Рассказы на всю жизнь в душу вошли

Перед войной, мой папа, Звонов Александр Агапович 1903 года рождения,  жил с семьей в с. Разночиновка  Астраханской области. Вскоре, после начала войны, он был призван в ряды Красной Армии. После окончания кратковременных курсов был направлен на Юго-Западный фронт в стрелковый полк в качестве минометчика.  Воевал на Украине вплоть до своего ранения в январе 1942 года. Он не любил рассказывать про войну, а если что и говорил, то скупо с болью. Посмотрев кино про войну или прочитав  военную книгу, я иногда спрашивал его: «Папа, а ты много фашистов убил?» Он обычно отмахивался, переводил разговор на другое. Но однажды, я всё-таки его дожал. «Мы, минометчики, в атаку ходили редко — обычно стояли в недалеком тылу и били по целям, которые нам выдавали. Били по окопам, по огневым точкам, да и мало ли по кому и по чему мы били. А сколько фашистов положили мои мины, никто считал. Когда не было боеприпасов, особенно в обороне, становились в окопы. У меня не было винтовки, не полагалось по штату, поэтому в окопе был вместе со всеми. А если кого ранило или убивало, брал его винтовку. Вот так, сынок».
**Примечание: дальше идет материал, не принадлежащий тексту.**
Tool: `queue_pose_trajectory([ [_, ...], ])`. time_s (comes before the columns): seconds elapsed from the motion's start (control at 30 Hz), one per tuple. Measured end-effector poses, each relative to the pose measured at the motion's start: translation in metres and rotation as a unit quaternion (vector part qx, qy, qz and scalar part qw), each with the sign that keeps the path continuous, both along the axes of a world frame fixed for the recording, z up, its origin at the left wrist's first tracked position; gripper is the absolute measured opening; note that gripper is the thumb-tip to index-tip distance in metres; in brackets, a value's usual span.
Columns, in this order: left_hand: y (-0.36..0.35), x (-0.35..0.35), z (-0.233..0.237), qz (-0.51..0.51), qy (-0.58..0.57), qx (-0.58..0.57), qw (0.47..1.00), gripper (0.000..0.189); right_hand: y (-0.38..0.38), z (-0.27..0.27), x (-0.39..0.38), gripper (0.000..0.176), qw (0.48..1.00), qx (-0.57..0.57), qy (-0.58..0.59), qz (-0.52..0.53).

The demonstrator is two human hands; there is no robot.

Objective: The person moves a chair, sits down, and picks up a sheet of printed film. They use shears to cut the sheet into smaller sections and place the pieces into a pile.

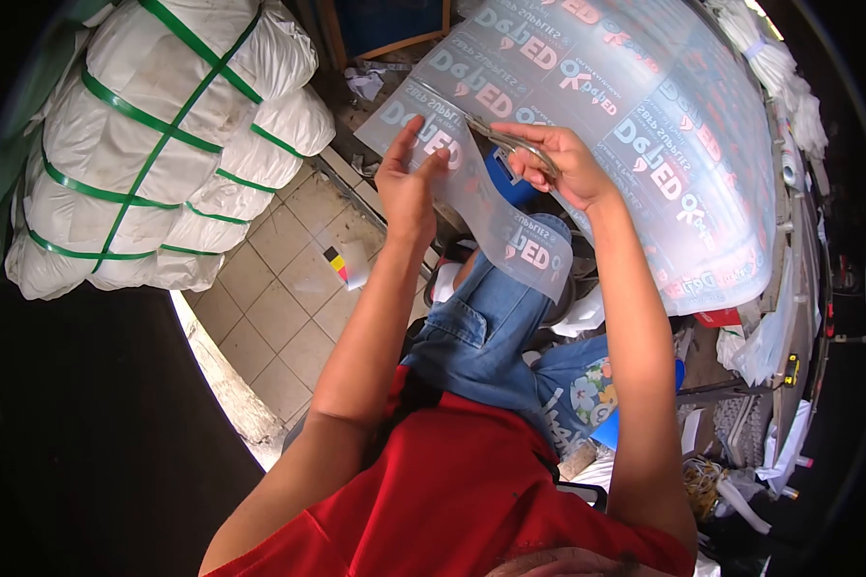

В конце августа 1942 года, отлежав в Астраханском госпитале восемь месяцев, папа вернулся домой инвалидом войны. На одной ноге у него не было пальцев, на другой одна пятка с открытой незаживающей раной. Каждый год папу клали в госпиталь на 1-2 месяца, но рана так и не заживала. Из-за этого наша семья в 1945 году перебралась в Астрахань. Как случилось, что он остался без ноги, он никому не рассказывал: ни маме, ни моим старшим братьям.

Узнал об этом я. В День Победы у нас во дворе или у кого-то из соседей накрывали столы, приходили соседи и родственники, народу обычно было много. Играла гармонь. Праздновали. Потом женщины уходили, оставив фронтовиков одних, и вот тут, захмелев, отец наш начинал вспоминать, петь фронтовые песни не только те, что пели по радио, но и которые в окопах сочинялись, частушки, прибаутки. А мы, пацаны, здесь крутились, слушали и, наверное, многим из нас эти рассказы на всю жизнь в душу вошли.

Их полк был на марше. Шли весь день. Ближе к вечеру подходили к реке Северский Донец. Папа был в первой колонне. «Ночью переходили по льду реку. Противоположный берег — крутой, обрывистый, высокий. И я уже половину реки прошел, когда первые бойцы вскарабкались  на него. Глядь, недалеко немцы, танки. Танки подошли к краю обрыва, и мы все как на ладони. Они начали бить по нам из пулеметов и пушек. Вскоре, прилетели четыре самолета, начали бомбить. Лед вскрылся. Не знаю или не помню, как я с льдины на льдину прыгал, как до берега добрался. Кругом тонут: «Братцы, помогите!» Танки бьют, самолеты бомбят. Отвели нас от реки, кто жив остался — окопался, огонь нельзя разводить. Немцы по огню из пушек садят. Утром пришли санитары. Обрезали мои обмотки и сняли с меня мои ноженьки вместе с ботинками».

В феврале 1948 года умерла моя мама, мне было 2,5 года, а впереди меня еще четверо братьев. И в это тяжелое, голодное послевоенное время папа мой остался солдатом. Он не запаниковал,  не запил «горькую», как это тогда часто случалось, он не разбросал нас по детдомам.  Он выстоял.  Около него мы все выросли, приобрели специальности и достойно прошли свои жизни. И пока он был жив, и после его смерти,  мы всегда были благодарны ему за это. Светлая память во веки вечные моему папе, солдату и великому труженику.